• HOW TO COMPLETE THIS TASK
Search the entries below for "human" and copy each matching line.

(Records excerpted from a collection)
╔══
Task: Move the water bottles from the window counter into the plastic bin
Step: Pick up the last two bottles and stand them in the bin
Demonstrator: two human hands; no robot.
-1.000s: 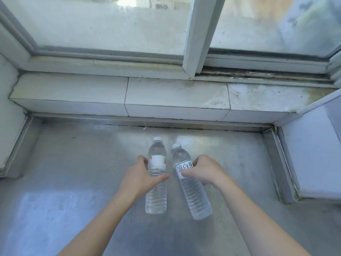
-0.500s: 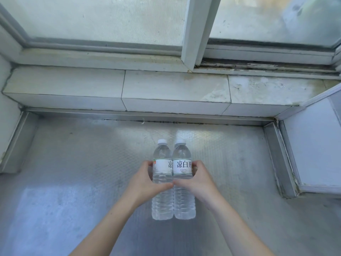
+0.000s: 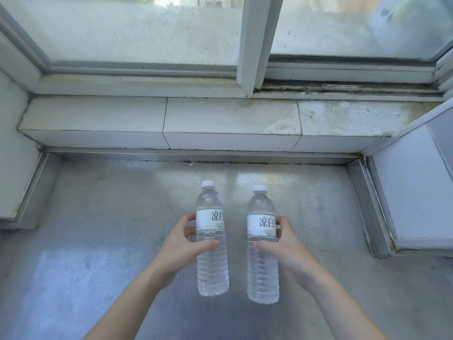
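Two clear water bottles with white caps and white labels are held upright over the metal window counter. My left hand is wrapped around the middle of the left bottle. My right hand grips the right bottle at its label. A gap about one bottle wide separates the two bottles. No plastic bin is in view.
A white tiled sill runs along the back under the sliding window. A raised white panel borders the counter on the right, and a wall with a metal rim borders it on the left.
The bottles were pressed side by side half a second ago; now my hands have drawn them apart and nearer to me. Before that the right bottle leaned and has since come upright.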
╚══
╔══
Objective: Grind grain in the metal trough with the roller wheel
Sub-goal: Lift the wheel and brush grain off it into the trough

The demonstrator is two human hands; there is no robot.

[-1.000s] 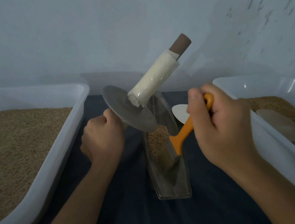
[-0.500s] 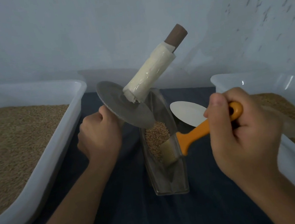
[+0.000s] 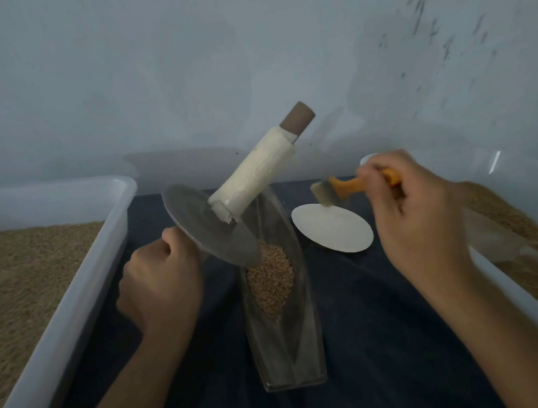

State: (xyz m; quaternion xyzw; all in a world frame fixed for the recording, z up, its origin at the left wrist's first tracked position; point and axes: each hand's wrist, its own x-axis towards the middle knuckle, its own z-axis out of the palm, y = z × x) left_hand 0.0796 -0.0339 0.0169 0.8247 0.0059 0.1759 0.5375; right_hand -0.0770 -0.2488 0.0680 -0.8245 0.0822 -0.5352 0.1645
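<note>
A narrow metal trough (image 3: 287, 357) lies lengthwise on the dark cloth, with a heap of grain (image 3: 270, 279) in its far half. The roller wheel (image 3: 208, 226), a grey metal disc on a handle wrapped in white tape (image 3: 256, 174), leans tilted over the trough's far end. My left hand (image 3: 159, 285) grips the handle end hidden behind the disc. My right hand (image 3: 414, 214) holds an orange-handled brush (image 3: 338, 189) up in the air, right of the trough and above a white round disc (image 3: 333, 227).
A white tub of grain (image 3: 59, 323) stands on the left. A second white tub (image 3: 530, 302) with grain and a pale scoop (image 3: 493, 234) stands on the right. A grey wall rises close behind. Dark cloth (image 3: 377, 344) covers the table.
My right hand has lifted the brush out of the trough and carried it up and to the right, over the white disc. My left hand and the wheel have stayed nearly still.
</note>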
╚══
• TASK ANSWER
Demonstrator: two human hands; no robot.
The demonstrator is two human hands; there is no robot.

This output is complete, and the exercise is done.